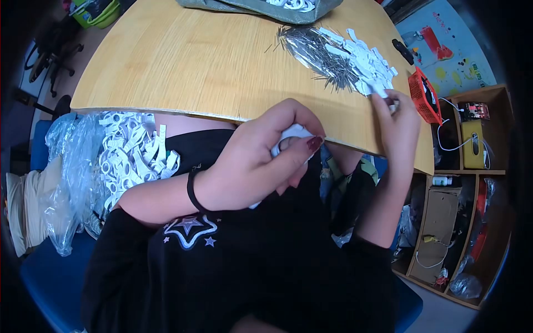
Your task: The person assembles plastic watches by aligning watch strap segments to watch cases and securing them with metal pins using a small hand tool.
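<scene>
My left hand [266,155] is closed around a white piece [294,133] in front of my chest, near the table's front edge. At the right, my right hand [398,114] reaches over the table, its thumb and fingertips at the near end of a pile of white strips [369,61]. Whether a strip is between those fingers is too small to tell. Beside the strips lies a heap of thin dark metal pins [325,58], partly on a shiny clear sheet.
A grey-green bag [250,10] with white pieces stands at the table's far edge [166,55]. Many white looped pieces [130,150] lie by a clear plastic bag [69,183] at the left. A red basket [423,95] and wooden shelves [463,183] are at the right.
</scene>
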Demonstrator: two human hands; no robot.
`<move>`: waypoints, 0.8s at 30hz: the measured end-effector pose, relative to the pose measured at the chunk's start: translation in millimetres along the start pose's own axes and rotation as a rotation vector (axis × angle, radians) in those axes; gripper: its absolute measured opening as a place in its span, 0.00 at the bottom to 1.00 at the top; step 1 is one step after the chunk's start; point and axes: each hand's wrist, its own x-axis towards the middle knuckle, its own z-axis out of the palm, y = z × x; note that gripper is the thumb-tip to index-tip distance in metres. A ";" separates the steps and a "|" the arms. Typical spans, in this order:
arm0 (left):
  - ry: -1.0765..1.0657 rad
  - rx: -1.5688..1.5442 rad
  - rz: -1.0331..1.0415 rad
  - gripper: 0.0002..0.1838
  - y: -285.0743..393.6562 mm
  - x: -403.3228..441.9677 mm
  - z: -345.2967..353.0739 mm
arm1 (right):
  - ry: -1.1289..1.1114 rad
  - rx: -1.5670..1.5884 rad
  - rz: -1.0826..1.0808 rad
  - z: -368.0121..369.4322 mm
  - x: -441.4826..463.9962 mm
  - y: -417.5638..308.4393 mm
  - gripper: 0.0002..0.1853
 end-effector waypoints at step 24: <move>0.002 0.154 -0.112 0.06 -9.5 5.5 -1.4 | -0.128 0.658 -0.068 -20.5 -52.5 -76.9 0.14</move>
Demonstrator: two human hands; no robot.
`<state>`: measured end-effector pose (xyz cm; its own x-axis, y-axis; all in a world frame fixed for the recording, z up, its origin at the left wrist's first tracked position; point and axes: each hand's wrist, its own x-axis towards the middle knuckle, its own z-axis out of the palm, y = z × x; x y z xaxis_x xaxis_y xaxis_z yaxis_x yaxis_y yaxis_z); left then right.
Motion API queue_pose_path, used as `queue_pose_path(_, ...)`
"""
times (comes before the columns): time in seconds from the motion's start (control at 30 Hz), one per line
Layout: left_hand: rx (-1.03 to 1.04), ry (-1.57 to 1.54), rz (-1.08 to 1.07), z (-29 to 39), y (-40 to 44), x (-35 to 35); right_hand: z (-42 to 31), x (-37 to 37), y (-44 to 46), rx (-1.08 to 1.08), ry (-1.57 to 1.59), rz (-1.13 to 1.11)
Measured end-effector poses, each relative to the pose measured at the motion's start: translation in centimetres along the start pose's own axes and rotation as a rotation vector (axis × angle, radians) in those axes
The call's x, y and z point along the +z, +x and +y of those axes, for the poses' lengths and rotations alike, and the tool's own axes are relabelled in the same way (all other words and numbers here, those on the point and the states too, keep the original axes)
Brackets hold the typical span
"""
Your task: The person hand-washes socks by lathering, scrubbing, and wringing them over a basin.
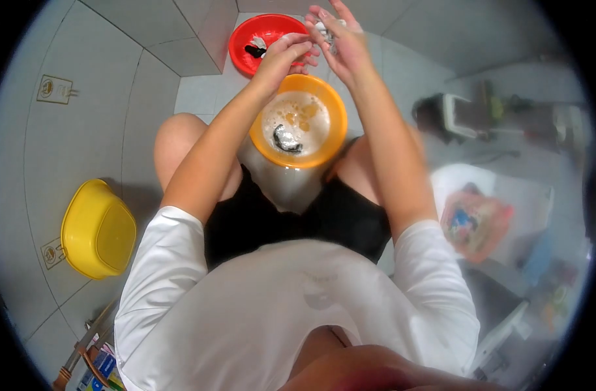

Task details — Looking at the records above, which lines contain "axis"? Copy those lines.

Task output —
`<move>`: waypoints, 0.8s at 30hz: the measured end-effector pose, relative to the pose measured at the chunk's start: translation in millimetres along the start pose's own axes and rotation as a rotation vector (axis × angle, radians) in those axes; gripper: its absolute measured opening as a place in its span, 0.00 at the bottom to 1.00 at the top; step 1 is one step after the chunk's start; point and axes: each hand's wrist, its own x-axis towards the middle knuckle, its own z-axis out of the palm, y = z × x; note that gripper is the thumb-tip to index-tip distance in metres. A ";" separates the steps and a "|" the arms. Typical spans, in this order:
`<state>`: measured end-effector pose (xyz cm; its own x-axis, y-axis; all in a world frame fixed for the recording, z up, its origin at the left wrist's first tracked position; point and axes: each hand's wrist, its own x-axis towards the middle knuckle, its own z-axis out of the palm, y = z × x; x y z xaxis_x xaxis_y xaxis_z yaxis_x yaxis_y yaxis_z); left then right.
Measured end-effector poses, each relative to the pose measured at the motion's start: translation in centimetres along the start pose's own axes and rotation as a rotation vector (axis × angle, radians) in those axes

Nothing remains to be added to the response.